PREMIER - Oui, sans doute… Mais alors, et le messager?
TROISIEME – Eh bien, oui, Socrate a raison, le messager pourrait avoir
péri non d'épuisement, mais de la honte de son mensonge! Je ne
dis pas que c'est vrai, je dis seulement que c'est possible…
SOCRATE – Voilà que vous commencez à vous poser vous-mêmes
des questions!
PREMIER - Socrate, nous sommes de pauvres écoliers. Nous voulons bien
nous poser des questions, mais n'y a-t-il personne à qui nous puissions
nous fier?
SOCRATE – Peu de monde, pour tout dire. La recherche de la vérité
est une chose difficile et l'homme doit manœuvrer délicatement sur
une mer encombrée des récifs de l'erreur. Aussi je vous dis: apprenez,
apprenez, mais sachez toujours douter de ce que vous apprenez.

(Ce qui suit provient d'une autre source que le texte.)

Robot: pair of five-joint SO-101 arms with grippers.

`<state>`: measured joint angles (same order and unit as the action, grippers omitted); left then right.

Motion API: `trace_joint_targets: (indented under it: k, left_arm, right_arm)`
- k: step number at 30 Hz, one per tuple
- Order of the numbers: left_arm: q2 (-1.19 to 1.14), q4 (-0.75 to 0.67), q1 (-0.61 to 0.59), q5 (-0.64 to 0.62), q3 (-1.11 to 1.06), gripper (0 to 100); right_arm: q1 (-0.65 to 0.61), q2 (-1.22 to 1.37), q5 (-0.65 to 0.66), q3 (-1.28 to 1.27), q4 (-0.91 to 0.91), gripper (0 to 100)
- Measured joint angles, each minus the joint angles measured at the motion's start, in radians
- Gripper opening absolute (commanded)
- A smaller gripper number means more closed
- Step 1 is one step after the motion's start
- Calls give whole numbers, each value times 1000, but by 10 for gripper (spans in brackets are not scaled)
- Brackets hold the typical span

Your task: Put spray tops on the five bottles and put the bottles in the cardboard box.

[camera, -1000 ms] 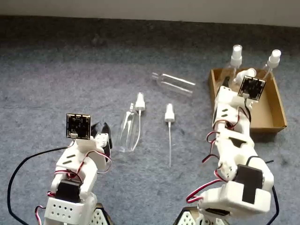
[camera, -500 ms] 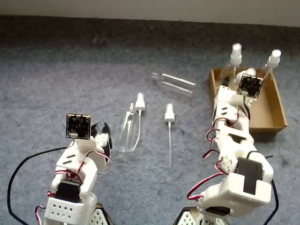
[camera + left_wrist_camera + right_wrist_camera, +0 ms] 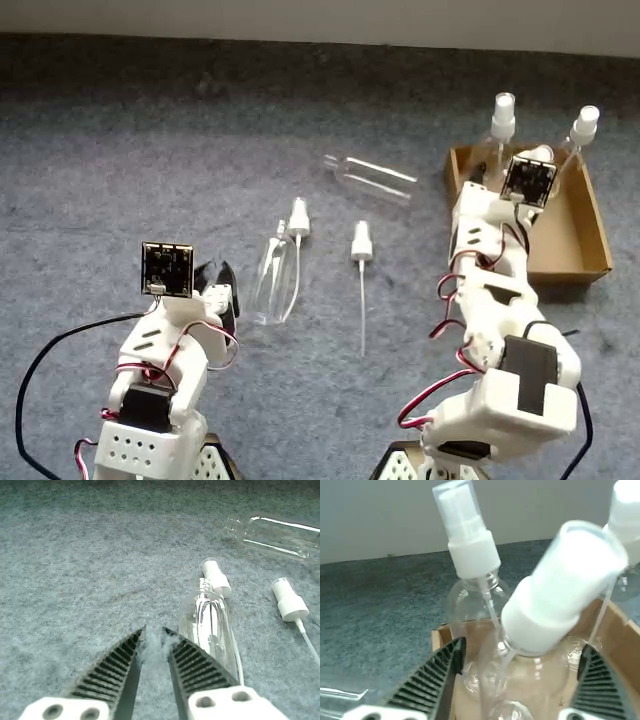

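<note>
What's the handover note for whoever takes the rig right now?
Left gripper: open, over the carpet by the near bottle.
Right gripper: open, jaws either side of the tilted bottle in the box.
Done: tilted bottle and two upright bottles capped, boxed.
To do: near bottle and far bottle bare, two tops loose on the carpet; cap, box.

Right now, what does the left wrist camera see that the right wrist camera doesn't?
Left wrist view: the left gripper, open, beside an uncapped near bottle lying down, a loose spray top by its neck, a second spray top, and an uncapped far bottle.
Right wrist view: the right gripper, open around a tilted bottle with its top on, an upright bottle behind it, and the cardboard box.
Both: the grey carpet.
</note>
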<state>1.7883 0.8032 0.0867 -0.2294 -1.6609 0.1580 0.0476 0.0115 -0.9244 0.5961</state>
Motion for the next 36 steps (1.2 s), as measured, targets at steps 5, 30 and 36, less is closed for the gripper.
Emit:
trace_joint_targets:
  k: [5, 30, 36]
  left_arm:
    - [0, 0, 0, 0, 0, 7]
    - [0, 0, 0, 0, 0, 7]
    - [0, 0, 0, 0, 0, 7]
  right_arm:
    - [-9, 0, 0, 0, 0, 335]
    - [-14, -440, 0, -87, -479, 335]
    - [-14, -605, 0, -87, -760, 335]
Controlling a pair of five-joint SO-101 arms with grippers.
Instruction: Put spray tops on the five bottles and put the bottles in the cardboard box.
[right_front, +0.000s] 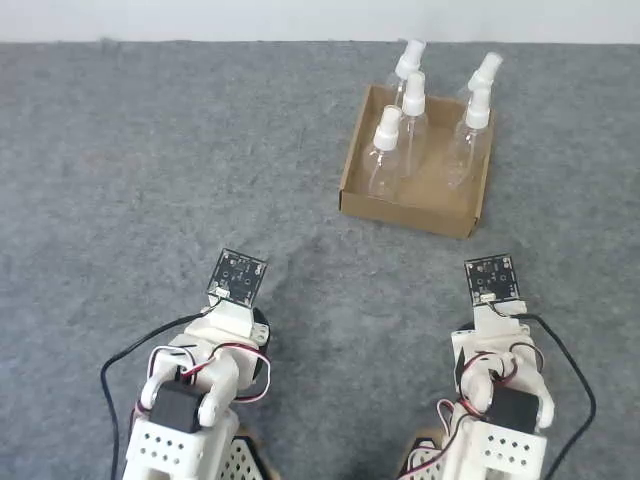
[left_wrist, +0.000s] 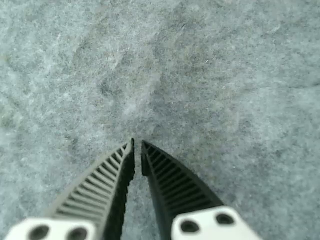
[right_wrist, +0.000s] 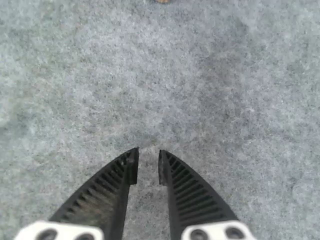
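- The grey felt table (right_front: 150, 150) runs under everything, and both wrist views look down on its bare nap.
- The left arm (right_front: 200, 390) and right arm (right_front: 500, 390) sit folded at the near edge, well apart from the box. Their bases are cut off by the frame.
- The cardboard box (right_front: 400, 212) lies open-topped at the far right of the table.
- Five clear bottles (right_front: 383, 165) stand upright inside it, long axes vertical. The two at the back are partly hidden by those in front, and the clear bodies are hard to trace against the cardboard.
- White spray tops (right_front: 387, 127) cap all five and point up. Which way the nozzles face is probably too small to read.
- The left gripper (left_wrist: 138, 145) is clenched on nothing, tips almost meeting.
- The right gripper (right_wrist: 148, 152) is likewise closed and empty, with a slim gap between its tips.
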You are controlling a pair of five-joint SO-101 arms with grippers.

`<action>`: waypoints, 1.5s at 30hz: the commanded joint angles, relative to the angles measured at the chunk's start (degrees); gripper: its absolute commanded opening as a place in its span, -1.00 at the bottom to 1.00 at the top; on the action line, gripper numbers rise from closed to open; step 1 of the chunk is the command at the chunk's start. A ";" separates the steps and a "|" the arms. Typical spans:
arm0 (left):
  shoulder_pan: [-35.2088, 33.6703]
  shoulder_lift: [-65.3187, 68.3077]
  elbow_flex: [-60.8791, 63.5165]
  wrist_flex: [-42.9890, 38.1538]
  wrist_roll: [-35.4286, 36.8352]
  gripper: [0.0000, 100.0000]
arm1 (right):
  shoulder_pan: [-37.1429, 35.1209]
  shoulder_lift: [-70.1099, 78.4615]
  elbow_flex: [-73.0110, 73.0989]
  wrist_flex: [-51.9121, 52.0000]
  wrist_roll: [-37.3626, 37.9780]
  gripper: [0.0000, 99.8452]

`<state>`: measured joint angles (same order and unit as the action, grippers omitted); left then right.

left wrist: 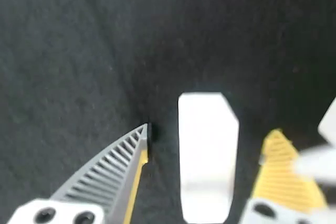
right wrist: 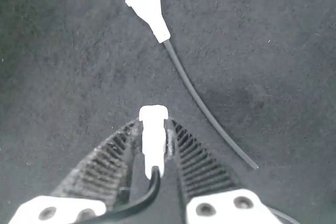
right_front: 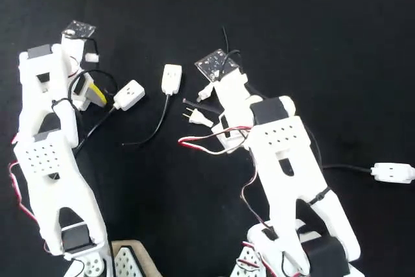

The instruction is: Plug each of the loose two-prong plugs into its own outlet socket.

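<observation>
Right gripper (right wrist: 153,124) pinched narrow on body of held plug (right wrist: 153,142), mid-table; its cord runs back between fingers. Loose plug (right wrist: 147,6) just beyond, prongs pointing away.

Left gripper (left wrist: 210,131) wide, straddling socket block (left wrist: 207,150) at left of table. Second socket (right_front: 171,79) between arms. Third socket (right_front: 392,172) at right edge.

Judgement:
- Plugs light, hard, smooth.
- Grip flat sides behind prongs, never cord.
- Sockets light, likely to slide unless braced.

We see matt black cloth, faintly fuzzy, over the counter (right_front: 337,63). The plug (right wrist: 153,148) in the right claw (right wrist: 153,125) is smooth white plastic, slightly glossy; the claw's ribbed fingers (right wrist: 193,153) look like matt grey plastic.
</observation>
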<state>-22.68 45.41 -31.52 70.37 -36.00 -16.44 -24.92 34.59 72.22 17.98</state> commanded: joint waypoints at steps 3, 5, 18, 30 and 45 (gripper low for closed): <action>-0.48 0.35 -9.45 5.27 -0.26 -0.62 | 0.88 -0.13 -0.13 -1.32 0.44 -0.98; -0.22 0.88 -11.56 7.03 -0.26 -0.61 | 0.88 -0.13 -0.13 -1.32 0.44 -0.98; 3.82 -2.55 -19.91 28.75 -3.60 -0.91 | 0.97 -0.13 -0.04 -1.05 0.44 -0.98; 13.49 -26.20 4.26 30.24 -1.85 -0.94 | 6.51 -0.22 -3.38 3.60 2.11 -0.98; 49.10 -51.25 62.37 -4.04 1.14 -0.94 | 24.70 -0.57 -11.21 10.55 7.65 -0.98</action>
<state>17.41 -0.92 22.55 73.98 -37.76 6.59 -24.92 26.51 82.42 25.27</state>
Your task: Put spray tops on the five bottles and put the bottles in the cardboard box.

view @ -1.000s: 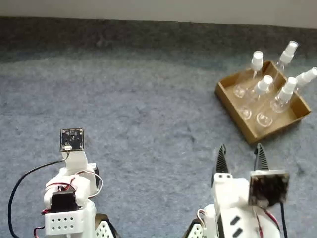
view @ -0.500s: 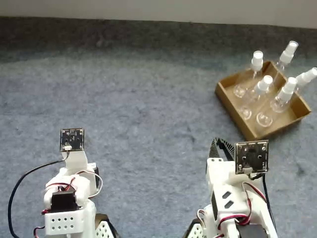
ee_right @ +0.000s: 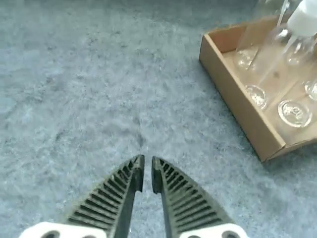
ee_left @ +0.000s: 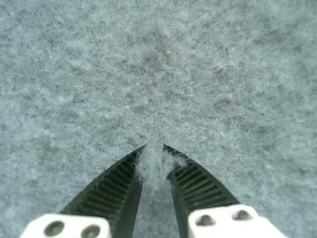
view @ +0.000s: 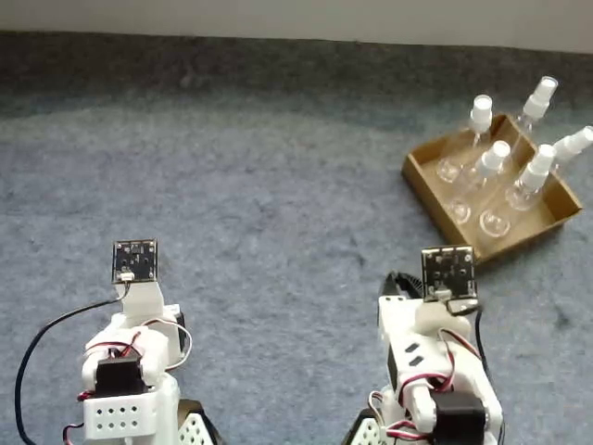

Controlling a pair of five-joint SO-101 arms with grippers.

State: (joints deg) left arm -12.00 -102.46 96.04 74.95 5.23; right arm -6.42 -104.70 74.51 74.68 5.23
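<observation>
Showing the bench from its near edge outward, the high view places the left arm [view: 125, 375] and the right arm [view: 434, 371] side by side at the closest margin of the grey, felt-like tabletop [view: 278, 185]. Each arm carries a small square wrist camera, the left one [view: 135, 260] and the right one [view: 448, 272], at its forward end.

The left claw [ee_left: 154, 148] hangs over bare grey surface. Its two ribbed black fingers [ee_left: 114, 186] are drawn together to a narrow slit at the tips, with nothing between them.

The right claw [ee_right: 147, 161] is likewise brought together, its tips almost touching and gripping nothing. It hangs over the grey cover just short of the cardboard box [ee_right: 233, 101], apart from it.

Farther out, toward the far right of the tabletop, the cardboard box [view: 431, 211] sits at an angle to the arms, one corner turned toward the right arm. It is a shallow, open tray.

All five clear bottles [view: 477, 185] are inside the box, their round bases on its floor. Each bears a white spray top [view: 481, 113], and the tops rise past the far rim. Seen from the right wrist, the nearer bottles [ee_right: 270, 69] show their circular bases through the clear walls, with one spray top [ee_right: 304, 17] above. Whether the bottles stand fully upright or lean cannot be told. Beyond the box, the grey cover runs on to a darker band [view: 278, 60] at the far edge.
</observation>
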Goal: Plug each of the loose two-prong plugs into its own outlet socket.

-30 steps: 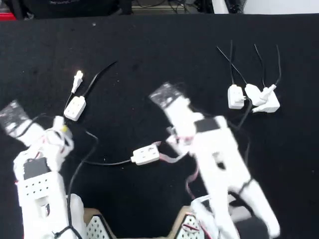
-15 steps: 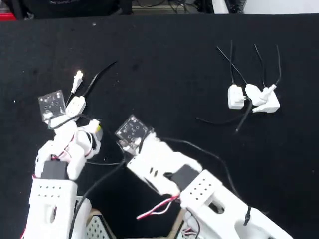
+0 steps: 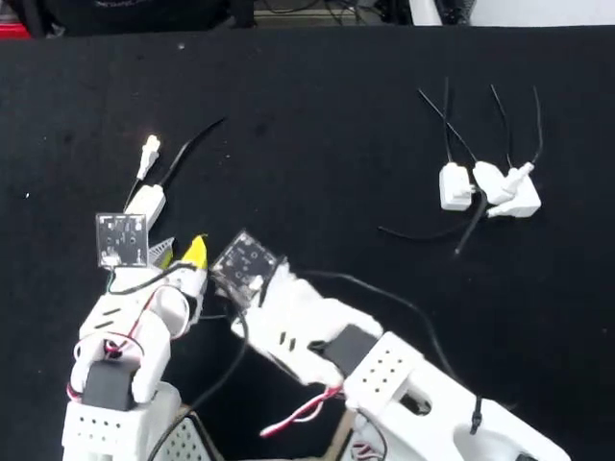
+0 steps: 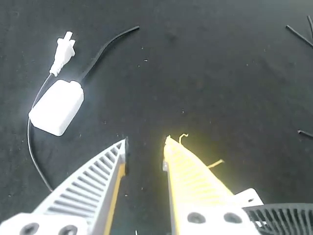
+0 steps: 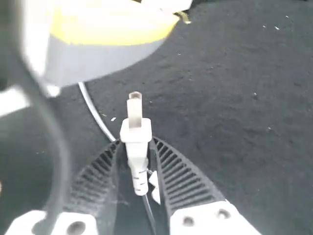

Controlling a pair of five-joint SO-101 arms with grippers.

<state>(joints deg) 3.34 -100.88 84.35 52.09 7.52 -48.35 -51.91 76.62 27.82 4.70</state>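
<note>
Though hidden overhead, plug (image 5: 136, 130) in right gripper (image 5: 136, 143).

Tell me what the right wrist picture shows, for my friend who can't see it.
The right hand pinches a small white two-prong plug, its metal prongs pointing away over the black cloth table. A yellow and white part of the other arm sits close ahead.

A white two-prong plug (image 3: 149, 154) lies on the black desk (image 3: 317, 86) beside a white boxy outlet socket (image 3: 146, 200). More white sockets (image 3: 485, 187) cluster well apart.
</note>
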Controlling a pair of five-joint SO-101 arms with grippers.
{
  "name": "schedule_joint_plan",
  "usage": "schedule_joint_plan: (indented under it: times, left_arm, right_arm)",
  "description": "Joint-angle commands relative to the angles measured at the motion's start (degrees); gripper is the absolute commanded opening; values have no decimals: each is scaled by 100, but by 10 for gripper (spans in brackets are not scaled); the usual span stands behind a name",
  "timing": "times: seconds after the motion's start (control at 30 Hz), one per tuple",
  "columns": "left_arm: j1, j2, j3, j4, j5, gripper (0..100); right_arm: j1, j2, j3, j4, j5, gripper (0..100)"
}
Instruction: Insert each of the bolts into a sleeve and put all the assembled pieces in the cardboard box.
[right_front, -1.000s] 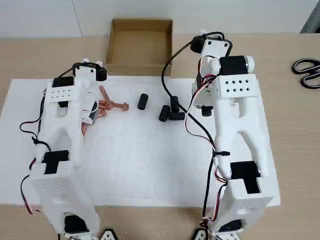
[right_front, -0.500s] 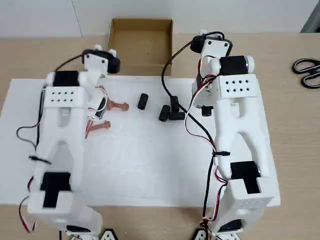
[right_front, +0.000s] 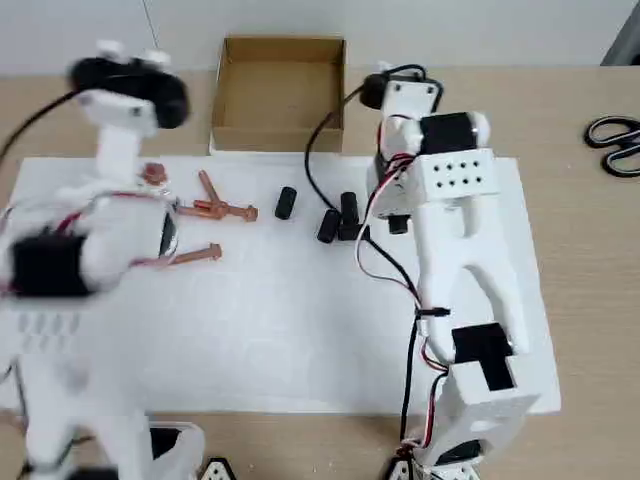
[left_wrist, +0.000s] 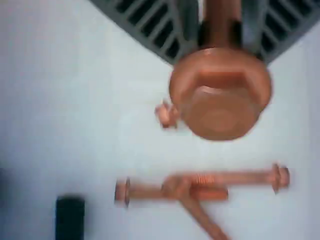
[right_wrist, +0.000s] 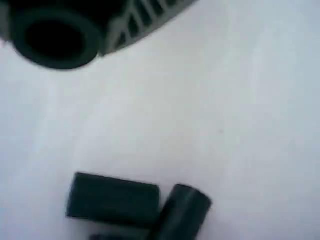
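A pale wooden table (right_front: 580, 250) carries a large white sheet (right_front: 290, 320) that covers most of the high view, with a white wall (right_front: 400, 25) along the top edge and black-handled scissors (right_front: 615, 140) at the far right. An open, shallow brown box (right_front: 280, 100) sits at upper centre, just beyond the sheet's far edge. The left gripper (left_wrist: 218, 27) is closed on a copper-coloured bolt (left_wrist: 220, 97), clamping the shank so that the flanged hex head hangs free below the fingers; in the high view it is in the upper left of the frame. More copper bolts (right_front: 215, 207) lie on the sheet left of centre, several crossed in a small heap and one apart, nearer the bottom of the frame. The right gripper (right_front: 398, 218), right of centre, is closed on a short black sleeve (right_wrist: 55, 37) whose round bore faces its wrist camera. Loose black sleeves (right_front: 340, 220) lie clustered and touching just left of it, with one more apart, farther left.
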Motion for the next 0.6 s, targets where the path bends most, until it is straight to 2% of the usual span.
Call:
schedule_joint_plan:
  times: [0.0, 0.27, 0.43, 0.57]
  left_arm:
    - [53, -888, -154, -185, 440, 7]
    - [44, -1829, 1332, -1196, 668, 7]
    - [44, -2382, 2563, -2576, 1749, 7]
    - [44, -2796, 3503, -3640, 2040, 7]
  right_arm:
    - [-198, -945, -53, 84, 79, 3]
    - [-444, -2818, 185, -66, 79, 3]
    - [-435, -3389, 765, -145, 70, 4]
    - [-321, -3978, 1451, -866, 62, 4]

TROISIEME – Mais que ferons-nous aujourd'hui de la parole de notre maître?
DEUXIEME - C'est la seule chose sur laquelle il fait par la suite porter ses
questions!
PREMIER – Jusqu'ici nous nous en contentions? Cela suffisait à
assurer notre réussite.
SOCRATE – Ne vous imaginez pas que je vais, moi, donner des réponses
à vos questions. Je ne suis moi-même qu'une question en réponse
à une question…
Conclusion.
LE MAITRE - Je bous à t'entendre et ce n'est que par courtoisie que je
t'ai laissé arriver jusqu'ici… Mais cette fois, ô Socrate,
tu as passé la mesure.
SOCRATE - En vérité, je te remercie car j'ai eu le temps de bien
m'instruire… même si tu ne m'as pas laissé le temps d'achever
ma dernière phrase.
LE MAITRE - Sous le prétexte de parfaire tes connaissances, tu viens
de porter atteinte à la renommée de notre école et de notre
République.
SOCRATE - Je n'ai rien affirmé, je n'ai fait que poser des questions!
LE MAITRE - Justement. Rien n'est plus subversif que la question. Je voudrais
que tu ne sois jamais entré dans mon école!
SOCRATE - N'ai-je pas parlé en conscience et que peux-tu me reprocher.
Si ce que j'ai dit est faux, tu n'auras pas de peine à rétablir
la vérité. Car ta parole est adroite et elle pèse d'un
grand poids, ils me l'ont bien dit.
LE MAITRE - Ce qui est vrai, c'est que toi, tu es un corrupteur de la jeunesse
et – de cela du moins sois certain - que je te dénoncerai aux autorités.